> **Problem requirements**:
Write out each line below exactly as it appears.

> **Provided material**:
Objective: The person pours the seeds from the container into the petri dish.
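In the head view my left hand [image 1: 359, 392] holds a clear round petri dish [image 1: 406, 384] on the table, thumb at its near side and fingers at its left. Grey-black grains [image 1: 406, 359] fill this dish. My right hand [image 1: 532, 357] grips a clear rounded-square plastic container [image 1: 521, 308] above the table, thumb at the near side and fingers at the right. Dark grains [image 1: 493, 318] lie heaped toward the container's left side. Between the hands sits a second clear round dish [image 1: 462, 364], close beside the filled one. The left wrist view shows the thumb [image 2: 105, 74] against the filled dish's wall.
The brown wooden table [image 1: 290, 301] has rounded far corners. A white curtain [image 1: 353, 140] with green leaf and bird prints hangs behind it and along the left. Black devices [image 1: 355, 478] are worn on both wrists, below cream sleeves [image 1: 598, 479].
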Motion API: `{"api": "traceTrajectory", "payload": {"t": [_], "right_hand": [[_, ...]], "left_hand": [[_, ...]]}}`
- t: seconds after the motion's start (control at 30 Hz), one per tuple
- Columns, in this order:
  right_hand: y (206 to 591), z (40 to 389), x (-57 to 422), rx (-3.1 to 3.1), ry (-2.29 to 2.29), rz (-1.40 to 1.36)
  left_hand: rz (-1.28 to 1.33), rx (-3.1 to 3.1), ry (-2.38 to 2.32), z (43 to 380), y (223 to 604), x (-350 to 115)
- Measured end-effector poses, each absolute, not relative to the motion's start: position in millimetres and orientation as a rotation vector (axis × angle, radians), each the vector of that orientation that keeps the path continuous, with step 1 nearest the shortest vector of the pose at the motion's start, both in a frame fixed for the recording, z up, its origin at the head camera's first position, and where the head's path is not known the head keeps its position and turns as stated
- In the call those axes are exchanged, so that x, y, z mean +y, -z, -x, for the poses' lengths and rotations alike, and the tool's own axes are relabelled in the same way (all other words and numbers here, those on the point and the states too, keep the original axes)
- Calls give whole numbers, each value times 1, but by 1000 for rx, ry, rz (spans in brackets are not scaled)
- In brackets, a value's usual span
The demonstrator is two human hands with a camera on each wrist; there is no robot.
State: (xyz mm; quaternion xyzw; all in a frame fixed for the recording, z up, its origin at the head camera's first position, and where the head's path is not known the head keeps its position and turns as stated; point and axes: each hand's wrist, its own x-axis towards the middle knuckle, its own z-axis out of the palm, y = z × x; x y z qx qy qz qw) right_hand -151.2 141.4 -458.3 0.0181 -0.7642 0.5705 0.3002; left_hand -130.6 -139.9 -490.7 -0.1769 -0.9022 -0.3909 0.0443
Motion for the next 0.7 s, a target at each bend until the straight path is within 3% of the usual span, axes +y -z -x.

> **Answer section**:
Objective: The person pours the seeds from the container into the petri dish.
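In the head view my left hand [image 1: 359, 392] holds a clear round petri dish [image 1: 406, 384] on the table, thumb at its near side and fingers at its left. Grey-black grains [image 1: 406, 359] fill this dish. My right hand [image 1: 532, 357] grips a clear rounded-square plastic container [image 1: 521, 308] above the table, thumb at the near side and fingers at the right. Dark grains [image 1: 493, 318] lie heaped toward the container's left side. Between the hands sits a second clear round dish [image 1: 462, 364], close beside the filled one. The left wrist view shows the thumb [image 2: 105, 74] against the filled dish's wall.
The brown wooden table [image 1: 290, 301] has rounded far corners. A white curtain [image 1: 353, 140] with green leaf and bird prints hangs behind it and along the left. Black devices [image 1: 355, 478] are worn on both wrists, below cream sleeves [image 1: 598, 479].
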Motion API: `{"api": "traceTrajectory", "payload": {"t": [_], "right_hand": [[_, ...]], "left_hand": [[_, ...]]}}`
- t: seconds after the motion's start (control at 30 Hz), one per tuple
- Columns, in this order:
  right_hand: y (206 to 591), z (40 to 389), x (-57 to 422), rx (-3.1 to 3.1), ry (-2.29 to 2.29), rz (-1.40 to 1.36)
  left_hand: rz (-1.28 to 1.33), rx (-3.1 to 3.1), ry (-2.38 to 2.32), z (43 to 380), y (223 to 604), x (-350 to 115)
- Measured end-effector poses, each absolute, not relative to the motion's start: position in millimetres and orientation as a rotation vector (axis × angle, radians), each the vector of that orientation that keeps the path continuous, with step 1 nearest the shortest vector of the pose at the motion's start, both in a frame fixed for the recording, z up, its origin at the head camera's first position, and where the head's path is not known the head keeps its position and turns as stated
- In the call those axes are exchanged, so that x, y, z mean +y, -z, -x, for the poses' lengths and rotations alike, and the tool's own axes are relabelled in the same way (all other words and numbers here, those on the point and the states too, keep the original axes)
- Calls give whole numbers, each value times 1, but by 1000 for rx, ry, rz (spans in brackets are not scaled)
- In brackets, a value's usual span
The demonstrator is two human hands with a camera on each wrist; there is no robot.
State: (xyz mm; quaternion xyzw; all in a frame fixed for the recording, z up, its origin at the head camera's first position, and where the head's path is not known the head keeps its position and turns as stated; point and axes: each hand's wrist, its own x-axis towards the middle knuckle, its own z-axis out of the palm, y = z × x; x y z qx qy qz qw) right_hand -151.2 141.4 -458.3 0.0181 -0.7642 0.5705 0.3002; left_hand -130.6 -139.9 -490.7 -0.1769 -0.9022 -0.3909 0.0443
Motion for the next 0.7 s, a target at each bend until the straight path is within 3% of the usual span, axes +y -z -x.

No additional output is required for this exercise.